Moreover, the report notes that anticorruption reforms are supervised and guided by the government, which is meant to be undertaking reform. When involved, CSOs act mainly more as a checkbox for “inclusivity” than as a valued stakeholder. Many examples of marginalisation and even hostility toward CSOs are indicators of state capture.
In addition, it is highlighted that “coverage of corruption, although generally improved, still fails to serve as a link between public demand for integrity and actual sentences or reforms.”
The high prevalence of intimidation of journalists covering corruption in the Western Balkans is cause for great worry – political pressure, and verbal and physical attacks on the media are not unusual.
“It has now become obvious to all anti-corruption stakeholders in the Western Balkans that international institutions, the EU prime among them, have become an indispensable factor for anti-corruption progress in the region,“ reads the report.
It further highlighted that state-building and anti-corruption efforts are closely connected. Geopolitical considerations should be used to accelerate the accession process, not to ignore corruption and state capture vulnerabilities in the Western Balkans.

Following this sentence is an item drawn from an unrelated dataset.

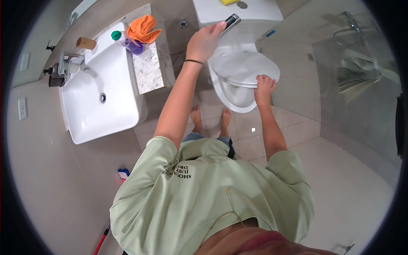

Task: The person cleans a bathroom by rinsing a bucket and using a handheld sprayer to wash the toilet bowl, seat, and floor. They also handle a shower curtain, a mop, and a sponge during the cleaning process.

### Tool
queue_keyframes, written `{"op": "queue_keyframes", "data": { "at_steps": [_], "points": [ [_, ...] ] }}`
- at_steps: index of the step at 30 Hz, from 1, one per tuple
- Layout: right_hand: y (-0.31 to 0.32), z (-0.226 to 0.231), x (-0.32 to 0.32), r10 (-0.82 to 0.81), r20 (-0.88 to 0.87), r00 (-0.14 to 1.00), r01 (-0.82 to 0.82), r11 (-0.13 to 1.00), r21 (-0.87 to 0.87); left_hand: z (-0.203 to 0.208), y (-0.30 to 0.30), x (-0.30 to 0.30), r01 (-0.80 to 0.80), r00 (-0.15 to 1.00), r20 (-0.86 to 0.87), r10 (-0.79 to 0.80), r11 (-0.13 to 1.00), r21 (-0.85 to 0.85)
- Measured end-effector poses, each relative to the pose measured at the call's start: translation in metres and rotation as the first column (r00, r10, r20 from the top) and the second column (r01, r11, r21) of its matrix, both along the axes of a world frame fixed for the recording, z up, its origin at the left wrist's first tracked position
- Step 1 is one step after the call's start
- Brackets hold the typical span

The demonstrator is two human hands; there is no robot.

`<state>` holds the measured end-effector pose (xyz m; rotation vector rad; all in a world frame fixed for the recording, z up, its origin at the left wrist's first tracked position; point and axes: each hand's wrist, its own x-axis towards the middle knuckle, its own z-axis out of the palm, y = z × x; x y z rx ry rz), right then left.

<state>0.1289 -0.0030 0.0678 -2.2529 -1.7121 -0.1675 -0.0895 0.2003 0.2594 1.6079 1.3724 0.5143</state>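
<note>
My left hand [203, 44] is closed around a short black-and-silver handle [231, 21], held above the left side of the toilet in front of the tank [238, 16]. The far end of that handle, if there is more of it, is hidden. With its fingers curled over the front right edge of the white toilet lid [242, 68], my right hand [265, 88] holds the lid tilted up. Below the lid, part of the toilet bowl [236, 97] shows.
A white sink [102, 123] stands at left. On the speckled counter [148, 74] are an orange cloth [144, 29] and a green-capped bottle [131, 43] of purple liquid. A yellow sponge [228, 1] lies on the tank. Shower glass [293, 59] rises at right.
</note>
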Motion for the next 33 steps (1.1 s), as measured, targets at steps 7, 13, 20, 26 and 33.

“The state capture vulnerability is high meaning that concentration of political and economic power which is the business state capture and the state capture enablers are high in the region,” said Ruslan Stefanov during the SELDI Regional Policy Forum.
“Non-governmental organisations, business associations, trade unions, academia, media and other civic actors need to become an integral part of the whole anticorruption cycle – from designing policies to monitoring their implementation, supported through an independent local funding mechanism,” notes the report.
Moreover, currently, both national governments and international monitors base their assessments of anti-corruption success on administrative objectives. They are more interested in input indicators than output indicators, i.e., real impact. The report concludes that “a credible anti-corruption campaign should be founded on evidence-based anti-corruption measures”.
This article was published as part of the project “Civil society for good governance and anti-corruption in southeast Europe: Capacity building for monitoring, advocacy and awareness-raising (SELDI)” funded by the European Union.